Petitioner appealed to the BIA, which adopted most of the immigration judge’s credibility findings. It remanded the case to the immigration judge to develop the record regarding the petitioner’s claim under the Convention Against Torture, and specifically, to examine whether “any young Tamil has a good reason to fear torture.” In a July 2001 decision, the immigration judge held that Perinpanathan had not shown by a preponderance of the evidence that he would be tortured by government officials if he returned to Sri Lanka. The immigration judge relied on testimony and extensive country condition reports in the record in reaching this conclusion. The petitioner again appealed to the BIA, which upheld the immigration judge’s decision.

-3- II. Discussion

The BIA’s determination that an alien is not eligible for asylum or withholding of deportation is reviewed for substantial evidence, and may not be overturned unless “the evidence was so compelling that no reasonable fact finder could fail to find the requisite fear of persecution.” Feleke v. INS, 118 F.3d 594, 598 (8th Cir. 1997). “Under this standard, this court must determine whether, based on the record considered as a whole, the BIA’s decision was supported by reasonable, substantial, and probative evidence.” Kratchmarov v. Heston, 172 F.3d 551, 554 (8th Cir. 1999) (citing Hajiana-Niroumand v. INS, 26 F.3d 832, 838 (8th Cir. 1994)). This court defers to an immigration judge’s credibility finding where the finding is “supported by a specific, cogent reason for disbelief.” Ghasemimehr v. INS, 7 F.3d 1389, 1391 (8th Cir. 1993) (citing Berroteran-Melendez v. INS, 955 F.2d 1251, 1256 (9th Cir.1992)); see also Estrada v. INS, 775 F.2d 1018, 1021 (10th Cir.1985) ("because the immigration judge is in the best position to evaluate an alien's testimony, his or her credibility determinations are to be given much weight").

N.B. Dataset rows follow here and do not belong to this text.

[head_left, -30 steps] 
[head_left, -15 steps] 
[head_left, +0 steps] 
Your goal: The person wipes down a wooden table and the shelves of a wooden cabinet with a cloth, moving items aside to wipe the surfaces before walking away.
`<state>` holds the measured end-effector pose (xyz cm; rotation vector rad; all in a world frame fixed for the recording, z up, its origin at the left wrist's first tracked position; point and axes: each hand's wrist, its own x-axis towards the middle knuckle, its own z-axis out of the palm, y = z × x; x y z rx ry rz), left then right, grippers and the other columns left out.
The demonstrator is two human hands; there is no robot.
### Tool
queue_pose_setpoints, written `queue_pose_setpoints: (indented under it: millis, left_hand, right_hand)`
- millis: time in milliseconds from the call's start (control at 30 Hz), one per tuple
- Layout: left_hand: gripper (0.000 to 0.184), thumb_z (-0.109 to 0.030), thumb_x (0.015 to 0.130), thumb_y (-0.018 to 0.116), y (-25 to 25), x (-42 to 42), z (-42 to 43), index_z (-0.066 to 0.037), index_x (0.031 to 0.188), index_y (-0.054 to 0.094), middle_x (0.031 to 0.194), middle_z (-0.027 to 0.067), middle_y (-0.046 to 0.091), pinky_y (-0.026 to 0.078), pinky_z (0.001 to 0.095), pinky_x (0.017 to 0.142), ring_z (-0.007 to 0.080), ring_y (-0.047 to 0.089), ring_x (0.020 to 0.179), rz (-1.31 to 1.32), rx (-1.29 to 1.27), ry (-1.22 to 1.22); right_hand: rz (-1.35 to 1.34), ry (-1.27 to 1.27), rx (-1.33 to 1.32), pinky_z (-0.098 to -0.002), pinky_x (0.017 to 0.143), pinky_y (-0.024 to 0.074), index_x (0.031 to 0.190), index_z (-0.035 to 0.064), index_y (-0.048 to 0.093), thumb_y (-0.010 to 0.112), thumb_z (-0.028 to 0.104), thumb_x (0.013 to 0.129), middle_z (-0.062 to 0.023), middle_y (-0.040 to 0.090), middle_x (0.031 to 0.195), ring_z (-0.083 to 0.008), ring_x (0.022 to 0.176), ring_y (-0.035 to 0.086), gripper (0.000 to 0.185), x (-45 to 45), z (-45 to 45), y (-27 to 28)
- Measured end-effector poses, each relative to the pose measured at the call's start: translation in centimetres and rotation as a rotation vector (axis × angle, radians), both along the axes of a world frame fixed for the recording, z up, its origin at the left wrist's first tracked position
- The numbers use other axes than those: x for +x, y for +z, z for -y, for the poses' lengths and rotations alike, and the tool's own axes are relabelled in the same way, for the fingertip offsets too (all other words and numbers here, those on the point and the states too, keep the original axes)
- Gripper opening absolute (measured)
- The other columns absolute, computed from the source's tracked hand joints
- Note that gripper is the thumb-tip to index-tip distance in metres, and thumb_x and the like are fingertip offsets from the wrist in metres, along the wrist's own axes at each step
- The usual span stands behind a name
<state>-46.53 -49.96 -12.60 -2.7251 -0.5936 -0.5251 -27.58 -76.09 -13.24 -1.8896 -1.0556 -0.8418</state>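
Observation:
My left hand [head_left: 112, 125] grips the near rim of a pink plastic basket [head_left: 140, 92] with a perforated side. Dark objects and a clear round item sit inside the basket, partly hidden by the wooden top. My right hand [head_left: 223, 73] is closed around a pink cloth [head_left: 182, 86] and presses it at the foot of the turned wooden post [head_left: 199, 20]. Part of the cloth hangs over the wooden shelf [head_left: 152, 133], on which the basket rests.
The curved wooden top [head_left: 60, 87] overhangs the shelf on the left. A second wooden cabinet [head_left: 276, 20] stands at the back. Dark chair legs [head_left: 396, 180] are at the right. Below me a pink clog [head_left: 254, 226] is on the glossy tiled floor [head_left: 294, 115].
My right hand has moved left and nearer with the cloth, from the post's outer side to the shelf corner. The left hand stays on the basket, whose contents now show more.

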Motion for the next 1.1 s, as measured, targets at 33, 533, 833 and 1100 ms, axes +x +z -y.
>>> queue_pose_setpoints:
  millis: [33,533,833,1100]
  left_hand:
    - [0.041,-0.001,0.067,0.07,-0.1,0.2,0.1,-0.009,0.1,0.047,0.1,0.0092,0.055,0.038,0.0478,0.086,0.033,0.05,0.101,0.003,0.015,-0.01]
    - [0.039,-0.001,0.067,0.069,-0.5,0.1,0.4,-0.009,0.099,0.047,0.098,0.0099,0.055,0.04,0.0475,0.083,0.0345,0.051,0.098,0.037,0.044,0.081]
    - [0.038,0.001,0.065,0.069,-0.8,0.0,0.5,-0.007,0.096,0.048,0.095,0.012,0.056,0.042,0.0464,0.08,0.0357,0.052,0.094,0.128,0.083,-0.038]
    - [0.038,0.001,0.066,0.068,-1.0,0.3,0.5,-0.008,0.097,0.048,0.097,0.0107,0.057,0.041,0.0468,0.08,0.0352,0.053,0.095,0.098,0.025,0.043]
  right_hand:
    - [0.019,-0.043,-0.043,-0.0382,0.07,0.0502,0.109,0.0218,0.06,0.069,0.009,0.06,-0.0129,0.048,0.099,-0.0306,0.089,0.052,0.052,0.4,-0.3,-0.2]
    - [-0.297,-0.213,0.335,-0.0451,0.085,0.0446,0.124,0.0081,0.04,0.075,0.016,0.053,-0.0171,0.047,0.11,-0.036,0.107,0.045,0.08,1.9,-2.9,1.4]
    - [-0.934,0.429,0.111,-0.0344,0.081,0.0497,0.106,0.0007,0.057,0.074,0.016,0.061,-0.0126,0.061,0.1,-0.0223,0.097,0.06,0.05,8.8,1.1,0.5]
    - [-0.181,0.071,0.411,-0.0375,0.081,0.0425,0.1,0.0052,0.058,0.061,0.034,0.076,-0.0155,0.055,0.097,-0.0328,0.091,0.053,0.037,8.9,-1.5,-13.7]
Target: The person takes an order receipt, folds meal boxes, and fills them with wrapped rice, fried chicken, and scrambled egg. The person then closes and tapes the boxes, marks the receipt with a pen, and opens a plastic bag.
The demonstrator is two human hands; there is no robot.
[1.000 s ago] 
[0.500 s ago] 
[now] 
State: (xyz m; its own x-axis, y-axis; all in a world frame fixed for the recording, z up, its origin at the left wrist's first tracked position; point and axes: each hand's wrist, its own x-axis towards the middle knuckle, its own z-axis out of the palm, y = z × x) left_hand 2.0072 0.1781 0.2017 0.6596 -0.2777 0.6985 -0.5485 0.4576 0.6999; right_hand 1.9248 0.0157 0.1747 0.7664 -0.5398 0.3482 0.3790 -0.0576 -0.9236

Under the Immigration and Nationality Act, the Attorney General has the discretion to grant asylum to a refugee, defined as a person who is unable or unwilling to return home “because of persecution or a well-founded fear of persecution on account of race, religion, nationality, membership in a political social group, or political opinion.” 8 U.S.C. §§ 1158(b)(1) and 1101(a)(42)(A). “In most cases, the critical inquiry is whether the applicant has a well-founded fear of future persecution upon return to his or her country.” Kratchmarov, 172 F.3d at 553 (citation omitted). The applicant must demonstrate a fear that is subjectively genuine and objectively reasonable. Id. For an alien's fear of persecution to be objectively reasonable, the fear must have basis in reality and must be neither irrational nor so speculative or general as to lack credibility. 8 U.S.C.